The Guideline section regarding Sound Amplification declares that the "DEPARTMENT OF PARKS AND RECREATION IS TO BE THE SOLE AND ONLY PROVIDER OF SOUND AMPLIFICATION." This declaration entails two discrete requirements: first, that sponsors use a sound amplification system provided by the New York Sound Company ("New York Sound"), a vendor selected by the Parks Department; and second, that the sound amplification system be operated by a technician employed by New York Sound.

In my May 1, 1986 Opinion, I preliminarily enjoined the defendants from enforcing these requirements against RAR. In doing so, I noted that First Amendment "protection extends not only [to] the words and songs presented [by RAR,] but also [to] the sound which actually emanates from the amplification system itself and who controls it."

In preliminarily enjoining the City from enforcing the sound amplification regulations in respect of RAR's May 1986 event, I acted on the basis of a relatively sketchy record. All that emerged with clarity was that the City intended to impose upon RAR a sound system of unknown quality, seemingly under the sole control of an individual owing his allegiance to a City contractor and not to RAR as sponsor of the event. These circumstances, in my view, entitled RAR to preliminary injunctive relief at that time and with respect to that event.
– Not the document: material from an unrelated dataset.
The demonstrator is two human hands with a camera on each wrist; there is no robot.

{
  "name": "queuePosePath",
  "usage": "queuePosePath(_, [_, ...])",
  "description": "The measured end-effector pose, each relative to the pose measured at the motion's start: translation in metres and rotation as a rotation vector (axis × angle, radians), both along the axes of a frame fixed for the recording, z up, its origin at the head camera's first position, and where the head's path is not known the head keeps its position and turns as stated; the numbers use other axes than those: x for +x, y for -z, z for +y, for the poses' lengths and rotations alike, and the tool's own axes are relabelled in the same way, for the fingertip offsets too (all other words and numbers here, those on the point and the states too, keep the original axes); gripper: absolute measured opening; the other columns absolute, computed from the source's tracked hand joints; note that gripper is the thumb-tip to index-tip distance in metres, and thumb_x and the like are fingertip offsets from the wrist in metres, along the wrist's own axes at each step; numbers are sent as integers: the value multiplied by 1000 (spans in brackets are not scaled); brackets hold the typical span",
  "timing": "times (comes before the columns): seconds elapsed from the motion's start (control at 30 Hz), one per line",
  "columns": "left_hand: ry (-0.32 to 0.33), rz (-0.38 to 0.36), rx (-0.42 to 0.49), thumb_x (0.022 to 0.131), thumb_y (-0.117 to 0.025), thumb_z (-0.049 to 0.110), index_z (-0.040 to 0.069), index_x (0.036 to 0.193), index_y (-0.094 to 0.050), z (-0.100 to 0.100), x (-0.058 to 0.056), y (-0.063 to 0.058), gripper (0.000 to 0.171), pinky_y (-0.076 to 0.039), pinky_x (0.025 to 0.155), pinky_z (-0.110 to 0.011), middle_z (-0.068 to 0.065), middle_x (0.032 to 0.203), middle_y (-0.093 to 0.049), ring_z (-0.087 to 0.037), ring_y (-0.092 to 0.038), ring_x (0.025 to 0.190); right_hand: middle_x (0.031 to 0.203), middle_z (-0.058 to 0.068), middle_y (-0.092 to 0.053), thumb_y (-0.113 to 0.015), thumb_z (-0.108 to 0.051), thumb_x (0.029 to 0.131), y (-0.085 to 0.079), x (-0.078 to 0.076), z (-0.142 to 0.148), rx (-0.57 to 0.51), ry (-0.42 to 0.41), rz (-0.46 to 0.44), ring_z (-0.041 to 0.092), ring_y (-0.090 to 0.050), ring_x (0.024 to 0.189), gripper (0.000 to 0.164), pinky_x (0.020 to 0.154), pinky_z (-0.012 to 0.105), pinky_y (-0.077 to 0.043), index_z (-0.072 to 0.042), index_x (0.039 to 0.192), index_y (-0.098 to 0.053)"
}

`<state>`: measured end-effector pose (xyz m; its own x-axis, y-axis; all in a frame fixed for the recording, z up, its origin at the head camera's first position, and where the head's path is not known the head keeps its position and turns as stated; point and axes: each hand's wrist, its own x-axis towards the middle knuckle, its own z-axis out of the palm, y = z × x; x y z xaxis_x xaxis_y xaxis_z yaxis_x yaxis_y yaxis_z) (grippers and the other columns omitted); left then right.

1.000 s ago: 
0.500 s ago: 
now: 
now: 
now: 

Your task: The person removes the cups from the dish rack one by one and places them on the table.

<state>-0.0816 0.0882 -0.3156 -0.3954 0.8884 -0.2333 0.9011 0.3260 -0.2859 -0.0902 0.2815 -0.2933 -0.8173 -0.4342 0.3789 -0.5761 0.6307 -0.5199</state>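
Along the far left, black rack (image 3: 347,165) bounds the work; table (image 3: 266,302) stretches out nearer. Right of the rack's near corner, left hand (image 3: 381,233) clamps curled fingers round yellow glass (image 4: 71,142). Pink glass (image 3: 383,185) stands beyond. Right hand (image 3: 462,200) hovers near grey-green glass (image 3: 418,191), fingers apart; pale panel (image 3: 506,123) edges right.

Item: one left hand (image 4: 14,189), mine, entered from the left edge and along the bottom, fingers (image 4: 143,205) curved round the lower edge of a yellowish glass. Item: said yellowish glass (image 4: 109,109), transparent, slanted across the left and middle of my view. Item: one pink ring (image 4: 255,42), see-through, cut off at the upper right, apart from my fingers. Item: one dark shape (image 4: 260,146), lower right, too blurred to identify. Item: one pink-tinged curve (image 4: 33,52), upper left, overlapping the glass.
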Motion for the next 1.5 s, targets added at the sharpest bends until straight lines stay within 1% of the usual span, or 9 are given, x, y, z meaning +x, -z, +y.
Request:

The plenary trial on plaintiff's motion for a permanent injunction, now concluded, permits more detailed findings of pertinent facts, and places RAR's constitutional challenge to the sound amplification regulations in perspective.

The Naumberg Bandshell has become one of the most popular and heavily used outdoor entertainment facilities in Central Park. The Bandshell "season" begins in mid-Spring and runs until early Fall. Prior to 1986, a number of Parks Department branches and other City agencies were involved in processing applications for, and supervising the use of, the Bandshell. The Bandshell lies at the northern end of the Mall, between the Mall and the Bethseda Terrace and Fountain. The Bandshell itself consists of a raised stage extending out from an acoustic shell, which faces a well-defined paved "concertground", which is in turn surrounded by grassy areas, slight elevations, and trees. To the west of the concertground lies the Sheep Meadow, and ultimately the towers and battlements of Central Park West.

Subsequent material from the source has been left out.